**TASK:** Below are entries; copy exactly the lines from the one with "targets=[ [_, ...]" through the one with "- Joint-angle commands", both included, and leave out the rest.

-*-*-

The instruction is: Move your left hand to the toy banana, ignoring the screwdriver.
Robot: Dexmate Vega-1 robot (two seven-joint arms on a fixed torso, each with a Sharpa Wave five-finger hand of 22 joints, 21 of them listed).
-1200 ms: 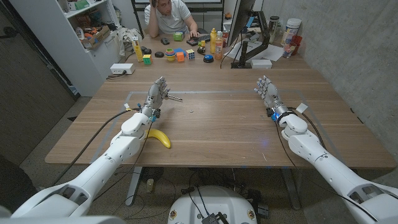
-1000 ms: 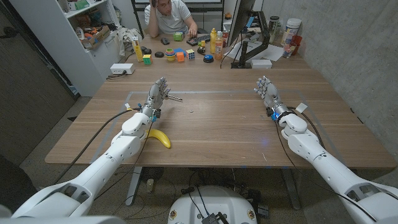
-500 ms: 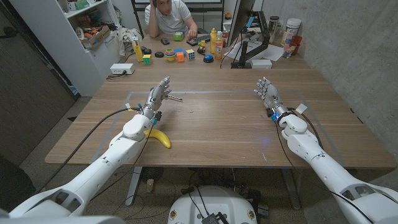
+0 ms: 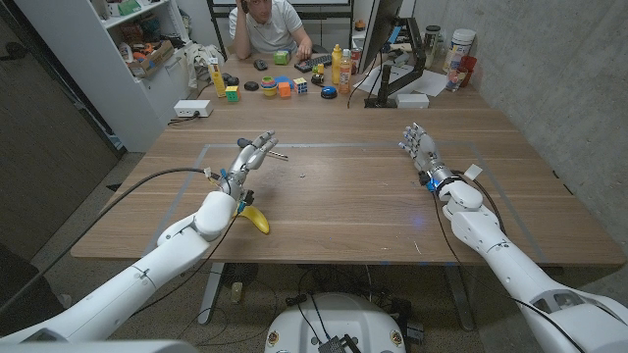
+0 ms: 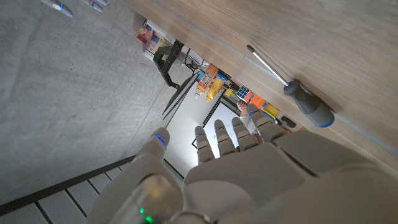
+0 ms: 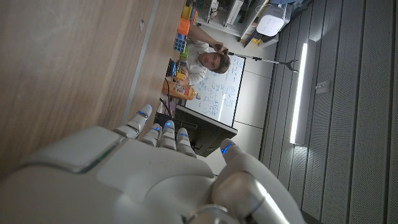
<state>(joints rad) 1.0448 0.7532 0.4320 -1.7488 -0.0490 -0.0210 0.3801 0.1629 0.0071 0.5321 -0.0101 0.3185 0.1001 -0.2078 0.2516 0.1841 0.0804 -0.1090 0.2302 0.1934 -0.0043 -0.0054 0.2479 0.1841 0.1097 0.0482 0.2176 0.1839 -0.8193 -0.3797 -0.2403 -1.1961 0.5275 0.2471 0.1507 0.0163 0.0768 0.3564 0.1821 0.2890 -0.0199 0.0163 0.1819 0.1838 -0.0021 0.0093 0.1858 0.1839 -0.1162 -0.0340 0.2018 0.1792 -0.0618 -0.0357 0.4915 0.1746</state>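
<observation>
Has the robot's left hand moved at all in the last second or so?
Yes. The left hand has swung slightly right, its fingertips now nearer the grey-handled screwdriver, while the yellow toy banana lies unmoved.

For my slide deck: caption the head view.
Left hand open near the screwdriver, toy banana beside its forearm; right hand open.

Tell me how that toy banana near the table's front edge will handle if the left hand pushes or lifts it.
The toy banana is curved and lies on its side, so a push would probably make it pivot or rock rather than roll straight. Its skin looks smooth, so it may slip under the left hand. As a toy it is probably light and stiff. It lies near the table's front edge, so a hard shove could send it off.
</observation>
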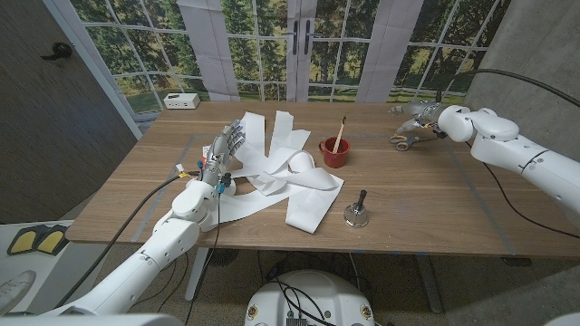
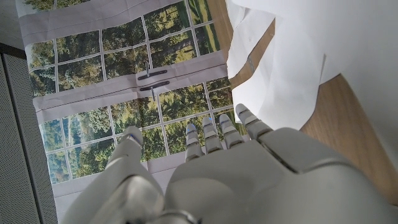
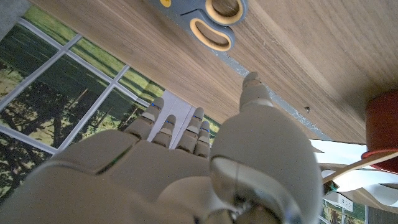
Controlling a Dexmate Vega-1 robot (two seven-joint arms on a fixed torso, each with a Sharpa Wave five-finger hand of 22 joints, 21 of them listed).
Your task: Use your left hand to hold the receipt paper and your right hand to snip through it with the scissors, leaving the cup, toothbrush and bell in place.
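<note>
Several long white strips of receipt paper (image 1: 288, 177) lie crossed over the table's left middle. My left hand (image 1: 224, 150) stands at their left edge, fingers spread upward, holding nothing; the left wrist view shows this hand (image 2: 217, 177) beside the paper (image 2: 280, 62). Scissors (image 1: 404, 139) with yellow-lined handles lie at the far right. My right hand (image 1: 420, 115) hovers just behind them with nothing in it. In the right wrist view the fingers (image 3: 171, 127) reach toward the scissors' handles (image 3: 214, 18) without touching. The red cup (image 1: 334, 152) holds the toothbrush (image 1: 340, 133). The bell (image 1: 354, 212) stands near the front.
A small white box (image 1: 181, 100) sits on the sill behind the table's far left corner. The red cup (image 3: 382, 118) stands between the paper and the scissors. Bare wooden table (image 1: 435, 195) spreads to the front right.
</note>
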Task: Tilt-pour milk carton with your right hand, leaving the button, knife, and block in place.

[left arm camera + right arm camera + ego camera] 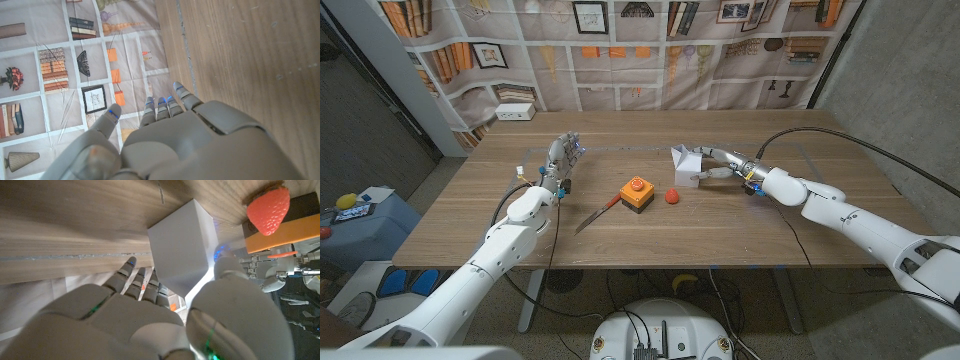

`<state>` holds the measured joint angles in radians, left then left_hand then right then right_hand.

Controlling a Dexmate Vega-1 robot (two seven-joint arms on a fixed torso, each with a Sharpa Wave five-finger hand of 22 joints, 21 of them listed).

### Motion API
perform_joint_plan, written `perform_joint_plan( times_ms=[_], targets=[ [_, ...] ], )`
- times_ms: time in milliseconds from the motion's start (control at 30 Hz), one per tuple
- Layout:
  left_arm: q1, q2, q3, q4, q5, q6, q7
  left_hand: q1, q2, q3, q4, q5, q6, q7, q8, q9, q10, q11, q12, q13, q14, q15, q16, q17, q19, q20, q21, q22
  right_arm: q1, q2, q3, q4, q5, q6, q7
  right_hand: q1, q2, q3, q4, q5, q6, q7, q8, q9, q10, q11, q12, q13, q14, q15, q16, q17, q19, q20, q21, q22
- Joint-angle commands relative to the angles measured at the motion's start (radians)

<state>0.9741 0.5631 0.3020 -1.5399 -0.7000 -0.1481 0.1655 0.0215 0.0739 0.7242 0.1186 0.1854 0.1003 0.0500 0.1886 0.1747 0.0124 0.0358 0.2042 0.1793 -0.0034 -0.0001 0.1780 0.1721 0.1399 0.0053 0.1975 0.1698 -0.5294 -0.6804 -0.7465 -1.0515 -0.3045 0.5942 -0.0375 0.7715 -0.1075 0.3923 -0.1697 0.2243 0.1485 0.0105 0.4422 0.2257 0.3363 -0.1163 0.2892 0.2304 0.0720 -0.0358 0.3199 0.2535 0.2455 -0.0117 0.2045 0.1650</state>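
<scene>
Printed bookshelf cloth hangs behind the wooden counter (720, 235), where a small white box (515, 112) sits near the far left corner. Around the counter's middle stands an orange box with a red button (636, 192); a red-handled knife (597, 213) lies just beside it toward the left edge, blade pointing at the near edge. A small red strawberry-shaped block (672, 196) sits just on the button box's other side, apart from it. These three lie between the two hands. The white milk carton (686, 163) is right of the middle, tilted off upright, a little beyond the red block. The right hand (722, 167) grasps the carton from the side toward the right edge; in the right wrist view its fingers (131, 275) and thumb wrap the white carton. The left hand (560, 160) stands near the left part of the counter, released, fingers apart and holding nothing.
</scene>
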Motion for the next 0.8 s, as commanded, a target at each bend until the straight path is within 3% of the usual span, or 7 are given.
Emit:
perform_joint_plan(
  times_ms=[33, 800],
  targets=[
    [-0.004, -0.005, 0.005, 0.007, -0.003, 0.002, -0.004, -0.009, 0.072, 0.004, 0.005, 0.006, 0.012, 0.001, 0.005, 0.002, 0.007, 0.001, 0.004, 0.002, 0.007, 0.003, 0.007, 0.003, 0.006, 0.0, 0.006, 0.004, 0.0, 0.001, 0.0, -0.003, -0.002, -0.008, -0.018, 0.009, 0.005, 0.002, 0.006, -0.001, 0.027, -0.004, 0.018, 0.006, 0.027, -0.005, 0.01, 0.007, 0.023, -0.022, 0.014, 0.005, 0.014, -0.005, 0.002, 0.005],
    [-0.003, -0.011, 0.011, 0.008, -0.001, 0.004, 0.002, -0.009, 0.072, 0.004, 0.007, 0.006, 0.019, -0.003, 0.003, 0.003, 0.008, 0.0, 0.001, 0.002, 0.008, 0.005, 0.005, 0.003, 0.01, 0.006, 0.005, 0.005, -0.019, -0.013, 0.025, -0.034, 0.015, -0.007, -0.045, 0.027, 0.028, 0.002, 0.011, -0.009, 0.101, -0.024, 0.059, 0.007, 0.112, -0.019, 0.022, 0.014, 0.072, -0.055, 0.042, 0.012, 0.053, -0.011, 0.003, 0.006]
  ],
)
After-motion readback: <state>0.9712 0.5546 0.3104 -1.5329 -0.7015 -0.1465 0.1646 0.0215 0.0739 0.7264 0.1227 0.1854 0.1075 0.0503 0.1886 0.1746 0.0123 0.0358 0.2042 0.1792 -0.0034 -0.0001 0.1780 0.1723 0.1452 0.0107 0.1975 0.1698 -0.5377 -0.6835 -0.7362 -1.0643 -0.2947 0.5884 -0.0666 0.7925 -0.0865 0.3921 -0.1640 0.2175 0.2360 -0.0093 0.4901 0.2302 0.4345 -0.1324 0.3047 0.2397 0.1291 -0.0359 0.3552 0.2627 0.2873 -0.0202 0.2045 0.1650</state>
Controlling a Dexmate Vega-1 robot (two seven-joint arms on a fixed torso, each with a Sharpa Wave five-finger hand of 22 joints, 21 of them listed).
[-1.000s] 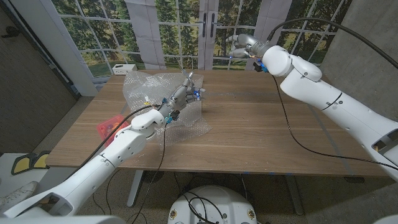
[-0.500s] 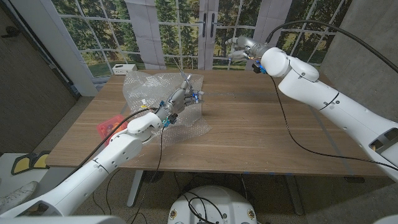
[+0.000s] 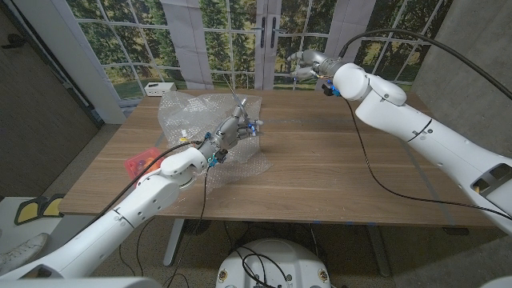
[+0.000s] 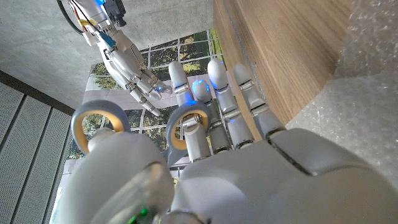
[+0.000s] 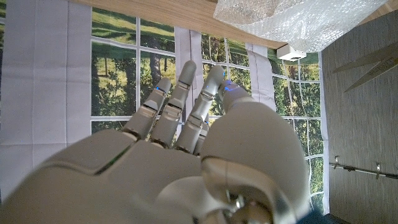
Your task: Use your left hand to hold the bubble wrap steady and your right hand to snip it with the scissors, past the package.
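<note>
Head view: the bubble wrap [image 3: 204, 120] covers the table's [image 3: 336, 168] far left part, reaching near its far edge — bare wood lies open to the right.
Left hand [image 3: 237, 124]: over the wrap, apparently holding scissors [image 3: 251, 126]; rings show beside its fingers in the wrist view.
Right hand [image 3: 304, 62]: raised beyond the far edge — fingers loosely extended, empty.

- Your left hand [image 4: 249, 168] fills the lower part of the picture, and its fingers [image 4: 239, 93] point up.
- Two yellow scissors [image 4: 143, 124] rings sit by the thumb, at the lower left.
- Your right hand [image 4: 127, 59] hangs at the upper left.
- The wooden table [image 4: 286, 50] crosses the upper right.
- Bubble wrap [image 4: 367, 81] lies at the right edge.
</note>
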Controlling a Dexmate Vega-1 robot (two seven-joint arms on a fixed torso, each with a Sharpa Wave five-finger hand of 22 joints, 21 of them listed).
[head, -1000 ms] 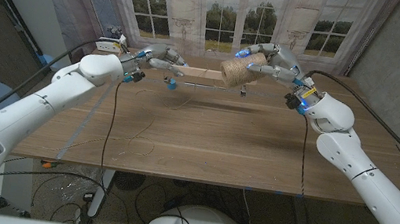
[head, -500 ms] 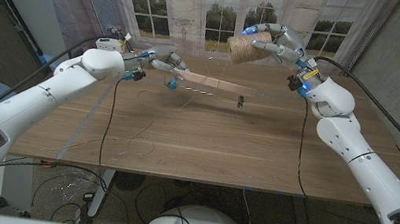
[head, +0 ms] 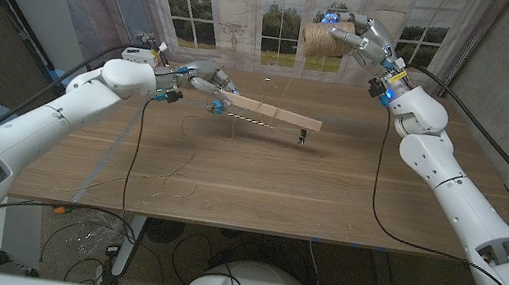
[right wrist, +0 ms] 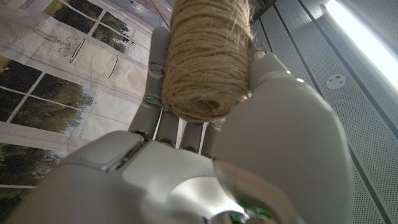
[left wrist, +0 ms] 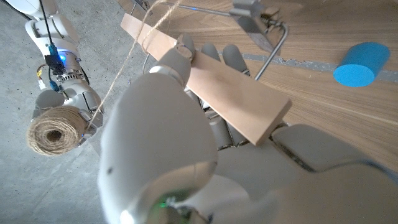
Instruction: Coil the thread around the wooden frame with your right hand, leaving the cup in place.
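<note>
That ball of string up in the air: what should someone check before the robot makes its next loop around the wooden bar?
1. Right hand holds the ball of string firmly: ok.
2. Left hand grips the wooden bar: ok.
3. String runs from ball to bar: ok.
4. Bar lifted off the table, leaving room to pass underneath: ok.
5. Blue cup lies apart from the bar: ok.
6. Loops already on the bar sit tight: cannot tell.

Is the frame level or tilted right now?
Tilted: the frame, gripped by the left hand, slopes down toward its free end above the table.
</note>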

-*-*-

**RESPONSE:**
perform_joint_plan, written `perform_joint_plan( times_ms=[_], targets=[ [_, ...] ], )`
- times_ms: time in milliseconds from the motion's start (control at 30 Hz), one per tuple
- Layout:
  left_arm: q1, q2, q3, q4, q5, q6, q7
  left_hand: q1, q2, q3, q4, q5, q6, q7, q8, q9, q10, q11, q12, q13, q14, q15, q16, q17, q19, q20, q21, q22
  right_arm: q1, q2, q3, q4, q5, q6, q7
  right_hand: q1, q2, q3, q4, q5, q6, q7, q8, q9, q10, q11, q12, q13, q14, q15, q16, q17, q19, q20, q21, q22
- Joint-angle commands relative to the angles measured at the motion's start (radians)

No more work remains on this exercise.